- Work to be completed: Please output each entry in the material beneath exactly as shown.

- Provided data:
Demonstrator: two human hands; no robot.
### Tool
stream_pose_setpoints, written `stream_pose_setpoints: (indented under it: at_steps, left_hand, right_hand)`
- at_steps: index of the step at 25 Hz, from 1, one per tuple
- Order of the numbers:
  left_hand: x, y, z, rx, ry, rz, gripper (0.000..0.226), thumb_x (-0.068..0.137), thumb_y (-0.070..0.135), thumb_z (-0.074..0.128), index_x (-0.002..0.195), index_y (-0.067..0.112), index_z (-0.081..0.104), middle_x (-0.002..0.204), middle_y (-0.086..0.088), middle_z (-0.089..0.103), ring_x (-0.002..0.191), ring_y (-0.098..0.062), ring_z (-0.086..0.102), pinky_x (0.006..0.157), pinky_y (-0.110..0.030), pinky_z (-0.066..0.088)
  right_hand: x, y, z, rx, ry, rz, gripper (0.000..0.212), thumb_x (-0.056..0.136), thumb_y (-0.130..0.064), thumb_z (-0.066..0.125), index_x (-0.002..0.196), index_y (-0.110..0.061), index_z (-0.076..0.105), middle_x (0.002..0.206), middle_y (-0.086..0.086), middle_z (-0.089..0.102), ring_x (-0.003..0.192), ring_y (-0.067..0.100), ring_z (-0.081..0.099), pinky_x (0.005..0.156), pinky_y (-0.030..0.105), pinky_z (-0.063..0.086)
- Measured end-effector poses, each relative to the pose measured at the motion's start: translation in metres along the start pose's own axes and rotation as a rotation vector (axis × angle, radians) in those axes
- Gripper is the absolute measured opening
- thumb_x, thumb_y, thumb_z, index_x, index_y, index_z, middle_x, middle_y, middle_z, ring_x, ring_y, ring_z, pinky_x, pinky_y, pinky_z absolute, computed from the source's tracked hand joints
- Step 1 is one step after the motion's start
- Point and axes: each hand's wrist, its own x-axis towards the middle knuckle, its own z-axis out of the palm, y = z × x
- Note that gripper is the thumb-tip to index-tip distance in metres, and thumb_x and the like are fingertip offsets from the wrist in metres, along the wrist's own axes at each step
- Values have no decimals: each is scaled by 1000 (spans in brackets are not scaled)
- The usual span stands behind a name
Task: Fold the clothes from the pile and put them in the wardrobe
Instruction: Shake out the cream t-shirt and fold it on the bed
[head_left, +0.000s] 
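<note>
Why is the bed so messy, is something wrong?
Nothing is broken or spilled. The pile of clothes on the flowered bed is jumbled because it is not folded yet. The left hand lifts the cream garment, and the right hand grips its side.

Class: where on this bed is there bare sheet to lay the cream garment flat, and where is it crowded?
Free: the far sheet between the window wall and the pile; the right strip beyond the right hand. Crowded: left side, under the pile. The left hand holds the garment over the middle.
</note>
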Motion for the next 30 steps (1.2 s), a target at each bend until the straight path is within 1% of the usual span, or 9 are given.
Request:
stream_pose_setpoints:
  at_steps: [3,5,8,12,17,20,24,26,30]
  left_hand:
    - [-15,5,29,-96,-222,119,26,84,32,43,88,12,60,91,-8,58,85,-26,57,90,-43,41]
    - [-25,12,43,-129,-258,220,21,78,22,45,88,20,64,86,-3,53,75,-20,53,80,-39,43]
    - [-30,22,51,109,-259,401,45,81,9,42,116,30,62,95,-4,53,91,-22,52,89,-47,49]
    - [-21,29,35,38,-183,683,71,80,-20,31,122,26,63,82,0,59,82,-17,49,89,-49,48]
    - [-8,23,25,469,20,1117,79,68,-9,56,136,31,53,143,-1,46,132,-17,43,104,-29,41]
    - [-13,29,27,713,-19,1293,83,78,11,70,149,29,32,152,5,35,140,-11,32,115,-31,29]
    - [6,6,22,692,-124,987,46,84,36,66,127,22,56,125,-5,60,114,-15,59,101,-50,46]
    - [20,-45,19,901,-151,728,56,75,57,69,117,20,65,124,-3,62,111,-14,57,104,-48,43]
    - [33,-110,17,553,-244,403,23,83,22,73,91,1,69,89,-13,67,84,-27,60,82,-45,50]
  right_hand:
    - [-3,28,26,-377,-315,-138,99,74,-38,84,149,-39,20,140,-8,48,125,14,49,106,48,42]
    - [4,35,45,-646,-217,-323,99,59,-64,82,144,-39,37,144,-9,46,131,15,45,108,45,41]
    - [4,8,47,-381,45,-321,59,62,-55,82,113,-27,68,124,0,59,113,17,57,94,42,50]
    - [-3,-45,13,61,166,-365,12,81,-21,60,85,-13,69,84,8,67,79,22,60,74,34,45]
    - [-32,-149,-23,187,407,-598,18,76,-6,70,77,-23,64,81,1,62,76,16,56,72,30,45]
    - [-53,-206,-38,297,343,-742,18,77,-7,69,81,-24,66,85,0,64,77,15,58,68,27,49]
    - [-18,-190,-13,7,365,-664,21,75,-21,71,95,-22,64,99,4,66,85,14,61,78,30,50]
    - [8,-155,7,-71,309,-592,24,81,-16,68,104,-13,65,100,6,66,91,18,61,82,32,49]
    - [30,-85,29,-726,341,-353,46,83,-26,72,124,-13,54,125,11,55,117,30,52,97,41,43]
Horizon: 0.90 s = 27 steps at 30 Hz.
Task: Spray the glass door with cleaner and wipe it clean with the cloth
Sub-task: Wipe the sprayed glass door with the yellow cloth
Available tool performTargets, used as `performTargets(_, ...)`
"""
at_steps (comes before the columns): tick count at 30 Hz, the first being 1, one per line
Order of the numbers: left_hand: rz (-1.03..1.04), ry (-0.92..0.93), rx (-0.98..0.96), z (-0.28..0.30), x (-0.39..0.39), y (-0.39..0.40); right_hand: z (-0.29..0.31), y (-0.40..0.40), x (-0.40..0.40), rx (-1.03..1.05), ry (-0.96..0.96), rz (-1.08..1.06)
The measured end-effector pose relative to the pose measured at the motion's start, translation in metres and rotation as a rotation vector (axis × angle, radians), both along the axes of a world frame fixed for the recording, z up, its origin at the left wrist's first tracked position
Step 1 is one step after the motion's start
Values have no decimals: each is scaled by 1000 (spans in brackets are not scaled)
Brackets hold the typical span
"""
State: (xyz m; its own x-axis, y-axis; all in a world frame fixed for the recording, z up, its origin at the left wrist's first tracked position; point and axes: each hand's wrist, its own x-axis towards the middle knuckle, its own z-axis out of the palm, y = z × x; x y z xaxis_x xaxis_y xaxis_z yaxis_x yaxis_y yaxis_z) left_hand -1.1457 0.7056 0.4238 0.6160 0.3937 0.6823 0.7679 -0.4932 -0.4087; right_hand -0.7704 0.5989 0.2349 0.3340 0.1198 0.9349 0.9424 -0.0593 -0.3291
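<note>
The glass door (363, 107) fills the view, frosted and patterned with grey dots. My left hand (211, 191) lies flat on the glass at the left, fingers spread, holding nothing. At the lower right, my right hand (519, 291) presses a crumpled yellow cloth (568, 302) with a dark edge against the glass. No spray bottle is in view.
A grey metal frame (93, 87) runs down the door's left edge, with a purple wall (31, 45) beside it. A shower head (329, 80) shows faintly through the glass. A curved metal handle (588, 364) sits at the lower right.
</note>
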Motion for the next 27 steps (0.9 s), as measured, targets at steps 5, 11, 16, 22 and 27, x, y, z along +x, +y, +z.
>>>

- Completed exercise:
Demonstrator: two human hands; no robot.
### Tool
stream_pose_setpoints, written `stream_pose_setpoints: (indented under it: at_steps, left_hand, right_hand)`
- at_steps: index of the step at 25 Hz, from 1, one per tuple
- Order of the numbers:
  left_hand: x, y, z, rx, ry, rz, gripper (0.000..0.226), thumb_x (-0.068..0.137), thumb_y (-0.070..0.135), thumb_z (-0.074..0.128), index_x (-0.002..0.195), index_y (-0.067..0.112), index_z (-0.081..0.104), middle_x (-0.002..0.204), middle_y (-0.086..0.088), middle_z (-0.089..0.103), ring_x (-0.002..0.191), ring_y (-0.098..0.062), ring_z (-0.086..0.102), pinky_x (0.006..0.157), pinky_y (-0.110..0.030), pinky_z (-0.066..0.088)
  right_hand: x, y, z, rx, ry, rz, gripper (0.000..0.212), thumb_x (-0.056..0.136), thumb_y (-0.130..0.064), thumb_z (-0.066..0.125), index_x (-0.002..0.196), index_y (-0.110..0.061), index_z (-0.076..0.105), middle_x (0.002..0.206), middle_y (-0.086..0.086), middle_z (-0.089..0.102), ring_x (-0.003..0.192), ring_y (-0.067..0.100), ring_z (-0.081..0.099), pinky_x (0.005..0.156), pinky_y (-0.030..0.105), pinky_z (-0.063..0.086)
- Measured end-effector poses, each relative to the pose measured at the motion's start: translation in metres along the start pose's own axes and rotation as a rotation vector (axis × angle, radians) in those axes
- Gripper is the absolute measured opening
- thumb_x, thumb_y, thumb_z, index_x, index_y, index_z, middle_x, middle_y, middle_z, ring_x, ring_y, ring_z, pinky_x, pinky_y, pinky_z absolute, computed from the source's tracked hand joints
- Step 1 is one step after the motion's start
- Point and axes: each hand's wrist, its own x-axis towards the middle knuckle, its own z-axis out of the palm, y = z × x
- Note that gripper is the thumb-tip to index-tip distance in metres, and thumb_x and the like are fingertip offsets from the wrist in metres, along the wrist's own axes at each step
- Values have no decimals: each is scaled by 1000 (spans in brackets are not scaled)
- The usual span stands behind a name
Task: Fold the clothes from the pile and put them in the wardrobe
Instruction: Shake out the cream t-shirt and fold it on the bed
[head_left, +0.000s] 
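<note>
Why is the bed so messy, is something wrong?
Nothing is broken or spilled. The pile of clothes on the flowered bed is jumbled because it is not folded yet. The left hand lifts the cream garment, and the right hand grips its side.

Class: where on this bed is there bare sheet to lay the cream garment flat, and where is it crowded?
Free: the far sheet between the window wall and the pile; the right strip beyond the right hand. Crowded: left side, under the pile. The left hand holds the garment over the middle.
</note>
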Motion for the next 30 steps (1.2 s), a target at each bend until the straight path is within 1% of the usual span, or 9 are given.
Request:
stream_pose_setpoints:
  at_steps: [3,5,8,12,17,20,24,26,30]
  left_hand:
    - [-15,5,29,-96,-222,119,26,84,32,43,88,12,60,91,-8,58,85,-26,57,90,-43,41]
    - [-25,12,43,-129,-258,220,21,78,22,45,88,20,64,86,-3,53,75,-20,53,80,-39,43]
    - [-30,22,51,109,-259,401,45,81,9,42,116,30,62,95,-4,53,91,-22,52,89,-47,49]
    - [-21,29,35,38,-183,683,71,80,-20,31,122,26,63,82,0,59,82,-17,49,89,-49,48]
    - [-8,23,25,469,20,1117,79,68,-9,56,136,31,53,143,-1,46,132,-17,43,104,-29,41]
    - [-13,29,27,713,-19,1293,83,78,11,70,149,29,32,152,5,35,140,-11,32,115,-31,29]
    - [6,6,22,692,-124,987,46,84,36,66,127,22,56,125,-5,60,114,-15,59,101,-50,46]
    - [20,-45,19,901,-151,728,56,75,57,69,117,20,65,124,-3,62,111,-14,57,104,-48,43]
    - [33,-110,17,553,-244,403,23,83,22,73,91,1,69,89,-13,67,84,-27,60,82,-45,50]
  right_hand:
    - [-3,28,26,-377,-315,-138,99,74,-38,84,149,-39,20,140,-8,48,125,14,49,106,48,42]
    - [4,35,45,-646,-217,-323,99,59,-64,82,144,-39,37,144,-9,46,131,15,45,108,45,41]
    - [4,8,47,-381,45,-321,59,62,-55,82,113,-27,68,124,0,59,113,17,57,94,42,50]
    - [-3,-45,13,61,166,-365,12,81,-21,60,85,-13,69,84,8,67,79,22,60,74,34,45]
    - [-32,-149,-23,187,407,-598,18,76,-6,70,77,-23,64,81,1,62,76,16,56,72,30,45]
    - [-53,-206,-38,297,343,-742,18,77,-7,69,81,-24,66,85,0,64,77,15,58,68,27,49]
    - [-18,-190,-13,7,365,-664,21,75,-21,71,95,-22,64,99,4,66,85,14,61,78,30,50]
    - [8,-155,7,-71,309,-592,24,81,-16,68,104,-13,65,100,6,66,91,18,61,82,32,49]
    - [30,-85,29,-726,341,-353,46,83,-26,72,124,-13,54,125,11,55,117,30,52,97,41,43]
Horizon: 0.90 s = 27 steps at 30 Hz.
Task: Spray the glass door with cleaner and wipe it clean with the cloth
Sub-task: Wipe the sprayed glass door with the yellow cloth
Available tool performTargets, used as `performTargets(_, ...)`
"""
at_steps (comes before the columns): tick count at 30 Hz, the first being 1, one per line
Order of the numbers: left_hand: rz (-1.03..1.04), ry (-0.92..0.93), rx (-0.98..0.96), z (-0.28..0.30), x (-0.39..0.39), y (-0.39..0.40); right_hand: z (-0.29..0.31), y (-0.40..0.40), x (-0.40..0.40), rx (-1.03..1.05), ry (-0.96..0.96), rz (-1.08..1.06)
The measured end-effector pose relative to the pose measured at the motion's start, translation in metres and rotation as a rotation vector (axis × angle, radians), both along the axes of a world frame fixed for the recording, z up, its origin at the left wrist's first tracked position
Step 1 is one step after the motion's start
Values have no decimals: each is scaled by 1000 (spans in brackets are not scaled)
Brackets hold the typical span
"""
State: (xyz m; its own x-axis, y-axis; all in a world frame fixed for the recording, z up, its origin at the left wrist's first tracked position; point and axes: each hand's wrist, its own x-axis towards the middle knuckle, its own z-axis out of the palm, y = z × x; x y z xaxis_x xaxis_y xaxis_z yaxis_x yaxis_y yaxis_z) left_hand -1.1457 0.7056 0.4238 0.6160 0.3937 0.6823 0.7679 -0.4932 -0.4087; right_hand -0.7704 0.5989 0.2349 0.3340 0.1198 0.9349 0.9424 -0.0593 -0.3291
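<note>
The glass door (363, 107) fills the view, frosted and patterned with grey dots. My left hand (211, 191) lies flat on the glass at the left, fingers spread, holding nothing. At the lower right, my right hand (519, 291) presses a crumpled yellow cloth (568, 302) with a dark edge against the glass. No spray bottle is in view.
A grey metal frame (93, 87) runs down the door's left edge, with a purple wall (31, 45) beside it. A shower head (329, 80) shows faintly through the glass. A curved metal handle (588, 364) sits at the lower right.
</note>
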Motion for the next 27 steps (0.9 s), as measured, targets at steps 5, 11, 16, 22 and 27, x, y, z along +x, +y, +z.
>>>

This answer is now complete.